▶ [WHAT IS REQUIRED] Leave the pictures out, and transcribe the material below exactly from the line with "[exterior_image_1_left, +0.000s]" to the line with "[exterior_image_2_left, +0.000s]", both lines included.

▶ [RECORDS FOR THIS EXERCISE]
§ §
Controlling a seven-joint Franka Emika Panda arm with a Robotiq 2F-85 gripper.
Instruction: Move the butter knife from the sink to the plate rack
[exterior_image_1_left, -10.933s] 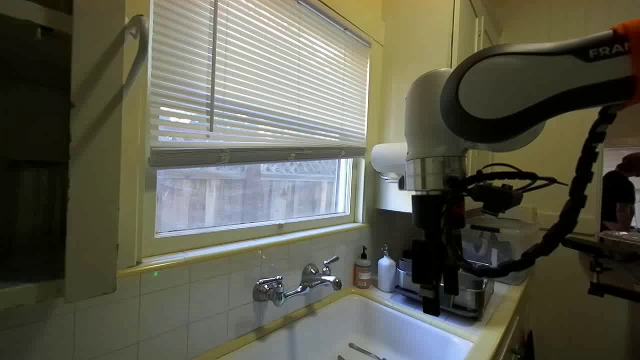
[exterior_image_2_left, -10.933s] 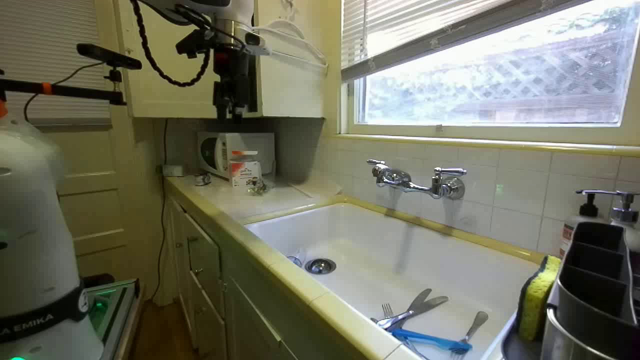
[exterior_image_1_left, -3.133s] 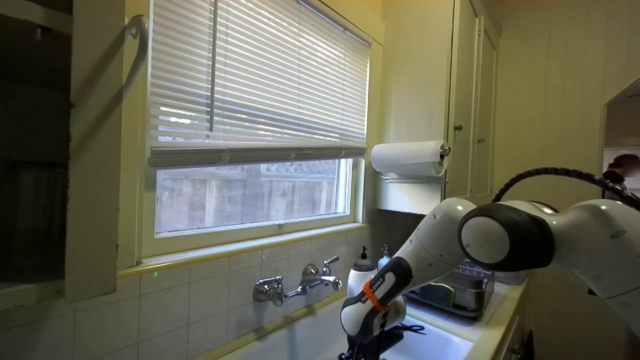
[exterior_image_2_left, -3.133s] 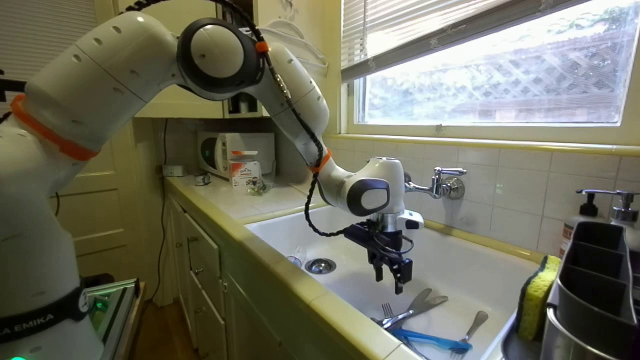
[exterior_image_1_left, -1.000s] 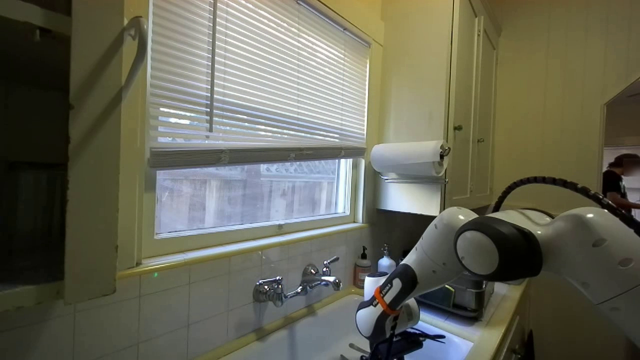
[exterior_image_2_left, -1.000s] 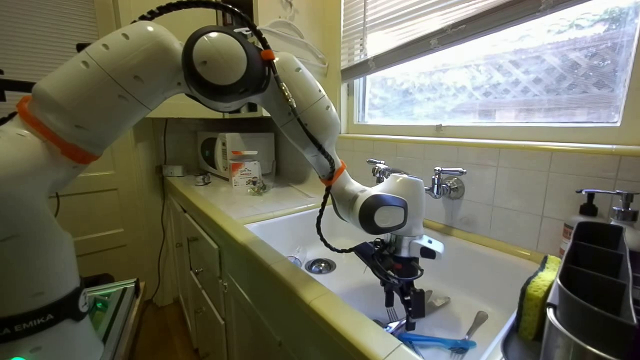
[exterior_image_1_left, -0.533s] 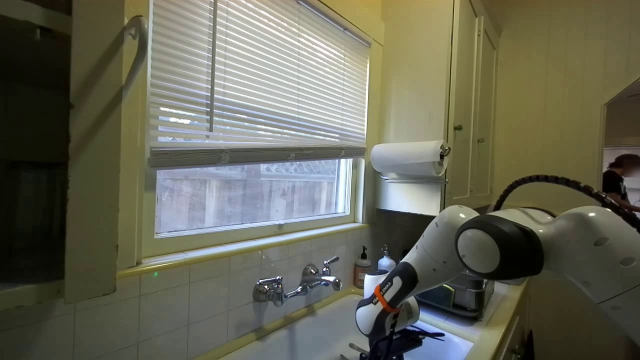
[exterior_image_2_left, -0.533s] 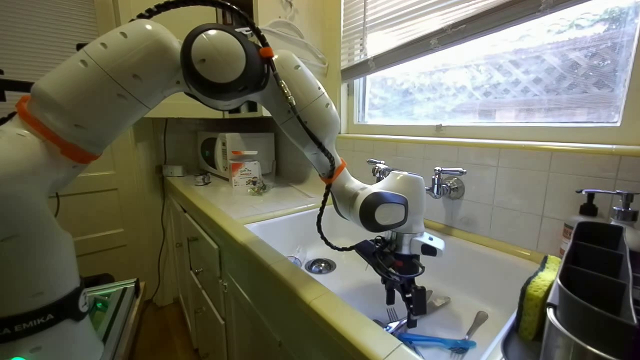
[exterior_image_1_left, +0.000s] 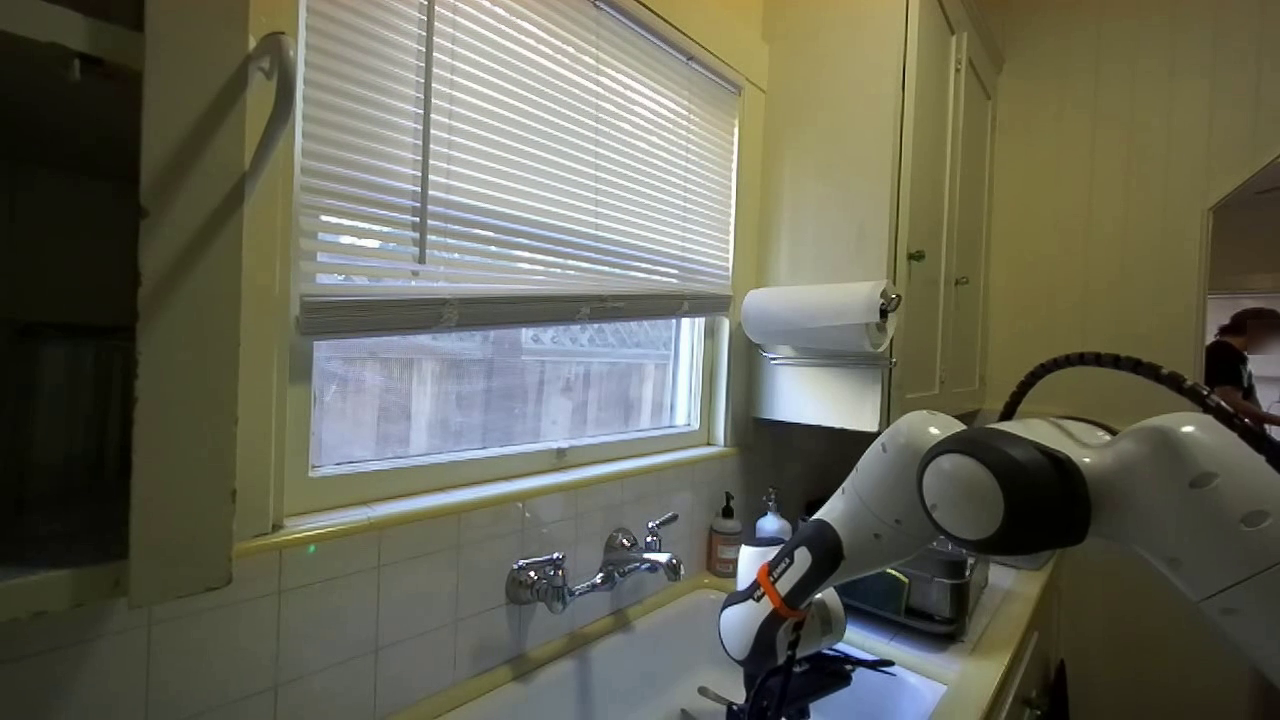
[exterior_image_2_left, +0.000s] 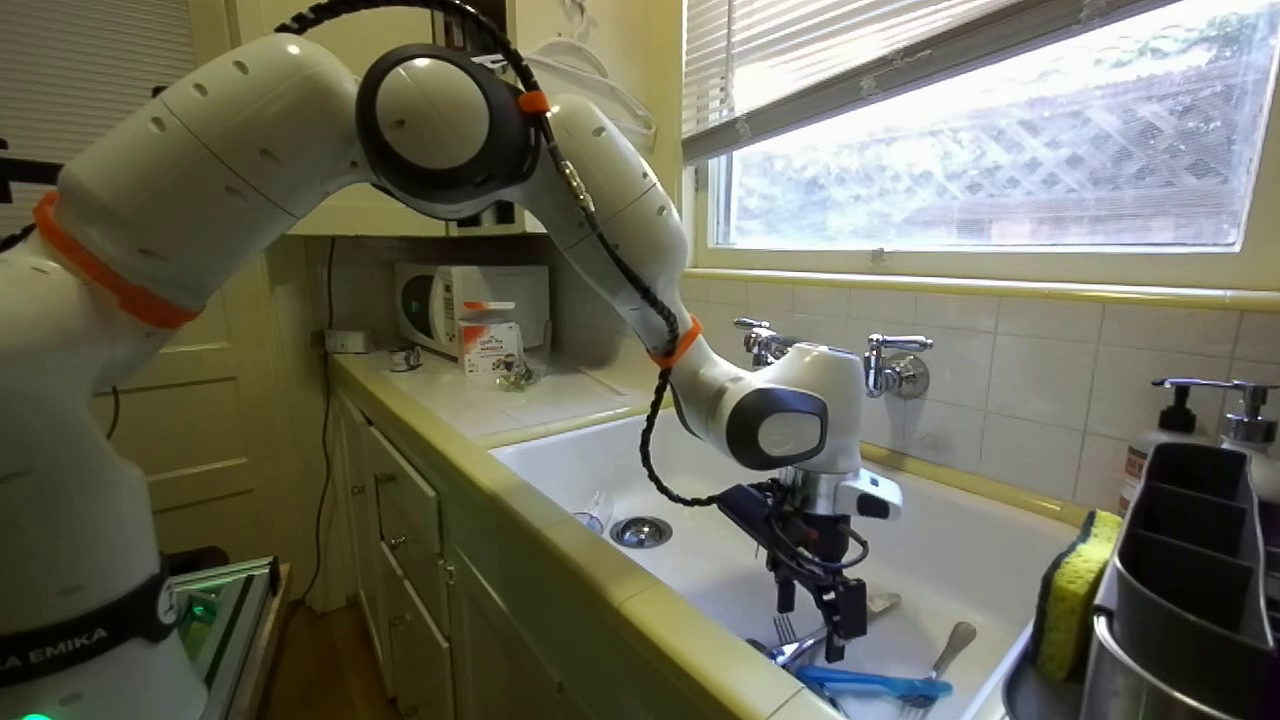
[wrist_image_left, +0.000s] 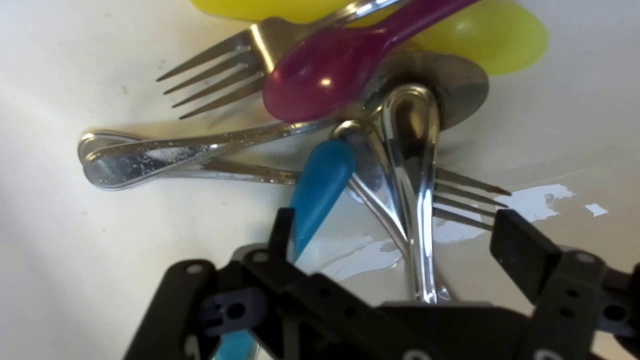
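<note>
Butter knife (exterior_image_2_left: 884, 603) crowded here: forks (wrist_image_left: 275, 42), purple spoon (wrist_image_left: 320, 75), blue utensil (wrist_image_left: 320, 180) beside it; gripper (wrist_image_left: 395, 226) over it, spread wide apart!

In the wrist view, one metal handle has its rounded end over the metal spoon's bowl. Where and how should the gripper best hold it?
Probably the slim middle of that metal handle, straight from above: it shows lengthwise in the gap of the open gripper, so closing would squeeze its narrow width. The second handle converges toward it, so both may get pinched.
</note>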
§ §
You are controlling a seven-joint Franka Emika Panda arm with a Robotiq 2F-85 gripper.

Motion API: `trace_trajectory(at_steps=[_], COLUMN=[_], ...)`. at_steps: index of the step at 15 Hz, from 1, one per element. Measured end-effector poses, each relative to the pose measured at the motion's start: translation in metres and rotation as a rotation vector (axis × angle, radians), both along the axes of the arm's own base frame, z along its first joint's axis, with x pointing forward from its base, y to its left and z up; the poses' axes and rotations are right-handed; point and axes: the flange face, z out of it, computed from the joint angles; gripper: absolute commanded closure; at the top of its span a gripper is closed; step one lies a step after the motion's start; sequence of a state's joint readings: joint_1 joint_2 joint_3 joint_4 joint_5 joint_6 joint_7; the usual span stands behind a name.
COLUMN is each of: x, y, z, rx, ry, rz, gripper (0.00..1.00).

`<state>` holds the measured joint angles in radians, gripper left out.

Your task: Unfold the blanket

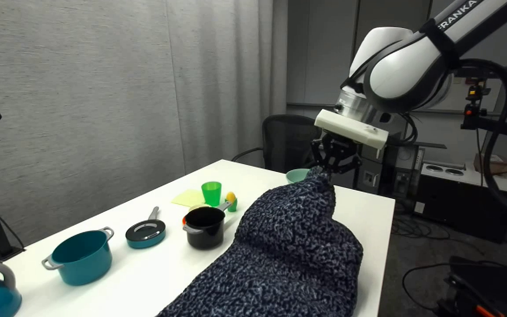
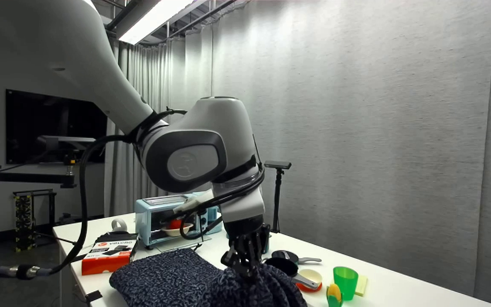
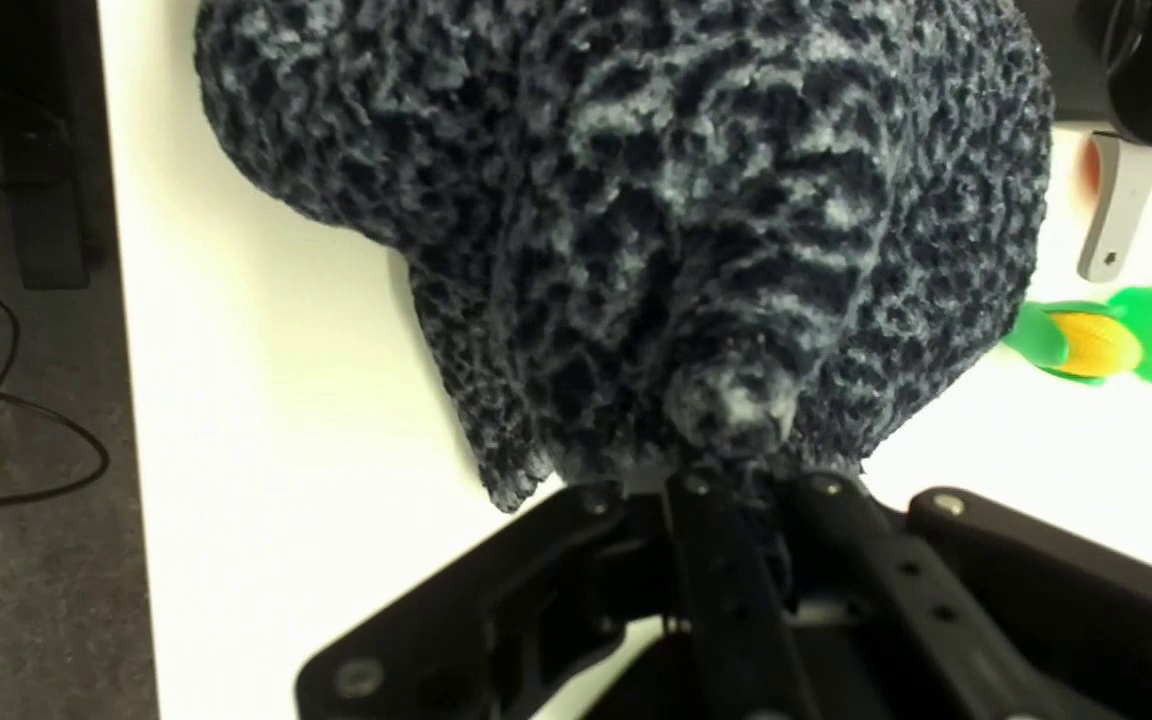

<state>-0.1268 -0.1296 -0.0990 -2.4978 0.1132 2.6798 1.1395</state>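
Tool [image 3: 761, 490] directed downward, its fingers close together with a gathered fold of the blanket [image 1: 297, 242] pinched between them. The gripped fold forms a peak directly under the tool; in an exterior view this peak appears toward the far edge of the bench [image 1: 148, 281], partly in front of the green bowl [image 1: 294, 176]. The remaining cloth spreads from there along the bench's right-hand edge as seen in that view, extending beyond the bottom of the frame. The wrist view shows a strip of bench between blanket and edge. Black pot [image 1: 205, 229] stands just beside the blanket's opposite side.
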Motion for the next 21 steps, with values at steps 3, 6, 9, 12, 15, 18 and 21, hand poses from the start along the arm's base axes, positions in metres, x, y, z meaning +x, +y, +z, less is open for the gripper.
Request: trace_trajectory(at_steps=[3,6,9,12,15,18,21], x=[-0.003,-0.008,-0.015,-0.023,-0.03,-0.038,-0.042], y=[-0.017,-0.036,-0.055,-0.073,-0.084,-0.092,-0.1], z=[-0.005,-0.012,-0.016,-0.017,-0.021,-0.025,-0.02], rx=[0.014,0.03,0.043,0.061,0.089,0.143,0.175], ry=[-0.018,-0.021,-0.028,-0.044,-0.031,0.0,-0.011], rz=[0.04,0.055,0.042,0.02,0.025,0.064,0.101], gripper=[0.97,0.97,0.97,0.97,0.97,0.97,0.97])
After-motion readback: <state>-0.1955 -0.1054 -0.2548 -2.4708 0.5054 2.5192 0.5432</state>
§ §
▶ [TASK ANSWER]
[exterior_image_1_left, +0.000s] 
[exterior_image_2_left, +0.000s] 

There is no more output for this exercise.